Guilty of avoiding the Quebec Sales tax and VAT(but not really)


I hate fighting with things and I have throw 200 more dollars at the JS when I can afford it just to buy belts and the parts that werre missing that RAD never installed when they shipped the bloody thing to JD and the dealer I bought it from was of no help to me either.
I only found out about the missing parts because of a better John dealer found a service bulletin that highlighted the RAD/JD screw up that I have to pay good money for to correct after 7 years.


----------



## Hanky (Nov 14, 2014)

I had a cheap Craftsman 8/24 track blower and loved it Tracks do have there place and now with trigger steering it is a great choice. What ever blower you decide on I would upgrade the skids and you will be super happy. Let us know what you end up with.


----------



## tdipaul (Jul 11, 2015)

.

The Ariens Deluxe 24 would perform well here IMO. 

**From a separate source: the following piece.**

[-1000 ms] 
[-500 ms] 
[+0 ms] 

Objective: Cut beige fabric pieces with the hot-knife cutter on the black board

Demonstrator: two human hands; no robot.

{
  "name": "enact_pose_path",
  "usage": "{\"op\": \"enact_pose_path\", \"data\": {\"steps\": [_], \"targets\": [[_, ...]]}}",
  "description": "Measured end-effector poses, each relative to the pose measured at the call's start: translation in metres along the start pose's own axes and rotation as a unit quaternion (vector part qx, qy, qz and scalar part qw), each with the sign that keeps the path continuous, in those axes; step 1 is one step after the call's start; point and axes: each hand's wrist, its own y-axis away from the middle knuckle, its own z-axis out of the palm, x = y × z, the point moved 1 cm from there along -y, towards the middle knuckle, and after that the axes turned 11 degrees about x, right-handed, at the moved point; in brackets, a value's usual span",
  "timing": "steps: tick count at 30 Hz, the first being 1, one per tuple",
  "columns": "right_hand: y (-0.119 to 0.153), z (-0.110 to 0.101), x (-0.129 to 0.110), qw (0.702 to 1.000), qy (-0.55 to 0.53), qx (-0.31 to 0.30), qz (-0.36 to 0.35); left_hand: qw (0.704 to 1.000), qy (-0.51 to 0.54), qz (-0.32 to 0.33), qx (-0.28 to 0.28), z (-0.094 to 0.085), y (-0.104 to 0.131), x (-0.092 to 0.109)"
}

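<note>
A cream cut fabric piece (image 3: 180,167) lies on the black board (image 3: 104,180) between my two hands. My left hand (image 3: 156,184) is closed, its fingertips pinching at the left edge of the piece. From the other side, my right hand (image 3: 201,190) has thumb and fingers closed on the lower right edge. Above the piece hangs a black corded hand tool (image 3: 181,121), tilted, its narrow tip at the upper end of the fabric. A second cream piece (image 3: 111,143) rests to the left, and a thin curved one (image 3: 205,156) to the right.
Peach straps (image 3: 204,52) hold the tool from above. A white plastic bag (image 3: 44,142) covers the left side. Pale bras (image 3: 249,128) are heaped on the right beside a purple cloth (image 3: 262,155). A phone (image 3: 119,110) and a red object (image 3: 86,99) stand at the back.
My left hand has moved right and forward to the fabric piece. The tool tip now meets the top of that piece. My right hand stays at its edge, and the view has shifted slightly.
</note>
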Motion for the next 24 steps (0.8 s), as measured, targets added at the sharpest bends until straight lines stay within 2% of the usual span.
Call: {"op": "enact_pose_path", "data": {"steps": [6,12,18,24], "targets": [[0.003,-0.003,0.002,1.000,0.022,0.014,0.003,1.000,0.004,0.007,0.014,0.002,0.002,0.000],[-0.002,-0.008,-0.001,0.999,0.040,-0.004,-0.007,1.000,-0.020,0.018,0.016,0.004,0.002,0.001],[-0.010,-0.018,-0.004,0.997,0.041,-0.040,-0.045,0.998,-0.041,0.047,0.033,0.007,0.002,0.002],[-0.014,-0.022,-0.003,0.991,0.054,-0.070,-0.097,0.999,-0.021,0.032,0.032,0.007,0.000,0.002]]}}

Looks like a lot of narrow spaces, so anything wider than 24 (610mm) might be cumbersome.


----------



## Dauntae (Nov 10, 2016)

My sno-tec with the upgraded 254cc performed well and I’ll see how the 24” deluxe performs this year.


----------



## Wladson (Sep 14, 2018)

leave me updated: I was doing my daily search in the classifieds in search of a yamaha or honda, then I came across an interesting advertisement, was a Honda HS70, "basic" model, but fully functional and with nothing to do the oil) for a great price, then I called and found that the seller was only 2 km away, I ran the look at the machine, I did a little test drive, the machine works on the first blow, and compared with others I already had seen by photos, this was much better, so I paid the 500 dollars requested and now I am the owner of this relic.

Now I need to find mechanic tips to make sure everything is correct and well lubricated: D

leonz, Scarf, tdipaul, Dauntae andd all: Thanks for the tip, we have already concluded that the next machine (in 2 years) will be a yamaha 0km

I was forgetting, this machine is successful (I do not know yet why). As soon as I got home and a neighbor came to make me an offer for her, so if I do not like it, I already have someone to sell ...


----------



## leonz (Dec 12, 2014)

For the coming winter:

1.New spark plug-do not trust the pre gapped plugs. 

2. 10 weight oil for engine crankcase for ease of use and easier starting
a. drain old gas out of tank

3. buy one can of Seafoam fuel treatment; use a little in the gas tank at each use.

4. buy high octane fuel or aviation gas

5. fluid film spray for a great way to coat everything that will contact snow and prevent sticking and reduce clogging.


----------



## RIT333 (Feb 6, 2014)

leonz said:


> For the coming winter:
> 
> 4. buy high octane fuel or aviation gas



Really ? Why ?


----------



## rslifkin (Mar 5, 2018)

RIT333 said:


> Really ? Why ?


Gas does lose some octane in storage. I wouldn't bother with AvGas, but I do usually buy 91 or 93 for my OPE. I don't go through enough for the price difference to really matter and I worry less about fuel age with higher octane + stabilizer.


----------



## Mal (Oct 8, 2013)

Since you're soliciting opinions, I'll chime in.


Platinum 24 SHO. 



Yes, it's wheeled. I do my yard with this machine for the dog run. It's an upgrade on the first pass and this machine handles it fine.



You apparently get heavy snow and there's no replacement for displacement(a big engine). You say your path is 80CM, so you need something a bit smaller than that. 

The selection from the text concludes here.